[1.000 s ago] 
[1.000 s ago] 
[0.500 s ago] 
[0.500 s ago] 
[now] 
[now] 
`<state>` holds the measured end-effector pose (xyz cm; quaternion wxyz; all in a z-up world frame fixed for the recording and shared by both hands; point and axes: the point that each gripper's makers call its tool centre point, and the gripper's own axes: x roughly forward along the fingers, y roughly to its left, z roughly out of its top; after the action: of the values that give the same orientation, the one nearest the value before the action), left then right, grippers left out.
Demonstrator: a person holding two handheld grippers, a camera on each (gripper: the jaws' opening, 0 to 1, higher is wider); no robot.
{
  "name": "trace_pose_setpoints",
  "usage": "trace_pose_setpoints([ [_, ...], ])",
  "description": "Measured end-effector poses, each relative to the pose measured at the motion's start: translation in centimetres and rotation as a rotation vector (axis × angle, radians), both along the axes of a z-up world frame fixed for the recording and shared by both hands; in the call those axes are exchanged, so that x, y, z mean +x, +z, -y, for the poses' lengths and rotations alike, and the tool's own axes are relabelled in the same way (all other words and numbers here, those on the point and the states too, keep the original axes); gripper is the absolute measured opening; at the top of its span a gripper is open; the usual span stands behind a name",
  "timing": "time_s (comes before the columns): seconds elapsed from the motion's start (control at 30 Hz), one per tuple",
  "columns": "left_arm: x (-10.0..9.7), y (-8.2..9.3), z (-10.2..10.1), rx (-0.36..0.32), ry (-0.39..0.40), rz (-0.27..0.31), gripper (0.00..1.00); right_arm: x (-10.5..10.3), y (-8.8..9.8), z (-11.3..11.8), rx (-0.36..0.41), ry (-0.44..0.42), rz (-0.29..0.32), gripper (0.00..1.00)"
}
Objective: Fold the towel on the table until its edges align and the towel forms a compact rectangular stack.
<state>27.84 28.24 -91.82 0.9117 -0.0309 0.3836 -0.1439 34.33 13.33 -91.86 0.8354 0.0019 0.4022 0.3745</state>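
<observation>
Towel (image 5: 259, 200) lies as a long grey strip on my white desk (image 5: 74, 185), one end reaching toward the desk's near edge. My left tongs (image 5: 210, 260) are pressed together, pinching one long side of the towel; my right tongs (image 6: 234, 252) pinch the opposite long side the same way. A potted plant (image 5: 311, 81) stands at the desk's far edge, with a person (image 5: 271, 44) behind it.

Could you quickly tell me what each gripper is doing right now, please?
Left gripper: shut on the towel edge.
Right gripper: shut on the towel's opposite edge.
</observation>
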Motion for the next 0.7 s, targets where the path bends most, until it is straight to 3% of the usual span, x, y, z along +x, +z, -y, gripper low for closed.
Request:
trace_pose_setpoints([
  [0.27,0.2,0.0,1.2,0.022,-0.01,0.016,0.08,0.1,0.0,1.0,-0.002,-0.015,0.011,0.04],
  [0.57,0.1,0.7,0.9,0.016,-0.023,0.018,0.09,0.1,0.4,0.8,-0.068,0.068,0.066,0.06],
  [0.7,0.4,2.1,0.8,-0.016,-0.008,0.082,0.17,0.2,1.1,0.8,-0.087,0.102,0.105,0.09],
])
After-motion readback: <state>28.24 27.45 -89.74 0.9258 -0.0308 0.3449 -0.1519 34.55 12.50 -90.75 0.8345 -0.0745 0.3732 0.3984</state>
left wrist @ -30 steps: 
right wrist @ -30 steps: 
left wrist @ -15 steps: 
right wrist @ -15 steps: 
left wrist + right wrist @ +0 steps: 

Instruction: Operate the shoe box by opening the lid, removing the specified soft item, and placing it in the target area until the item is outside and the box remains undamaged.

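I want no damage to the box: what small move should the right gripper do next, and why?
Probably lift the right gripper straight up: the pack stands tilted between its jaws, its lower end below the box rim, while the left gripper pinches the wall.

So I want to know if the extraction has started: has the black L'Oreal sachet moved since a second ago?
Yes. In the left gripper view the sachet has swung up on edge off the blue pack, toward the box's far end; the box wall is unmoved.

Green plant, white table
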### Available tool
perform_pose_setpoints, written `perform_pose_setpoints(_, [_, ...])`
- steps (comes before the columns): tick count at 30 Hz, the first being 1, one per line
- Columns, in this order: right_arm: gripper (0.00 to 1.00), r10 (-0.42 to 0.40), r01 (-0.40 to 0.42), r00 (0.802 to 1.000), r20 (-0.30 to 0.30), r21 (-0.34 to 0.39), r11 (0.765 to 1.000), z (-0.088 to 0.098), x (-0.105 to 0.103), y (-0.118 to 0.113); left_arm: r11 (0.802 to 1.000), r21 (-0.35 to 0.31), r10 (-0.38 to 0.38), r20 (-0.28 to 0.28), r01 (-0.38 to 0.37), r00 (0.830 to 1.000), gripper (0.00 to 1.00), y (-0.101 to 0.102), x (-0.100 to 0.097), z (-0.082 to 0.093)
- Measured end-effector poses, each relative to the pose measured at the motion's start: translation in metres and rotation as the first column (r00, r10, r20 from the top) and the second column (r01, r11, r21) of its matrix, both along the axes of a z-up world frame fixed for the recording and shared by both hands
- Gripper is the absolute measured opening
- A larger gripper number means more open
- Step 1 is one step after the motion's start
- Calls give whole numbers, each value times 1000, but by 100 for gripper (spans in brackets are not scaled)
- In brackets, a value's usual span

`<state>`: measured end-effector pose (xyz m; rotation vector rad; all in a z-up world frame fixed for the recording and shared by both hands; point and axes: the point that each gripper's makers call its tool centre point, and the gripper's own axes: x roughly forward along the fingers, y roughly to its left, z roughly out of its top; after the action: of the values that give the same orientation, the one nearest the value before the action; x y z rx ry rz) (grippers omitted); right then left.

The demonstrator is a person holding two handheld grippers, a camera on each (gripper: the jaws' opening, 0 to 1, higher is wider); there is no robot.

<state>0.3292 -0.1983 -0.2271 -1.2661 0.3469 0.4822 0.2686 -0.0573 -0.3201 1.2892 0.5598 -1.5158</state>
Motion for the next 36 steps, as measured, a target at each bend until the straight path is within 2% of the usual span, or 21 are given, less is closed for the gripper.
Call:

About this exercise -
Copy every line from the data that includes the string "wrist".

Solved problem -
left wrist @ -30 steps: 
right wrist @ -30 steps: 
left wrist @ -15 steps: 
right wrist @ -15 steps: 
left wrist + right wrist @ +0 steps: 

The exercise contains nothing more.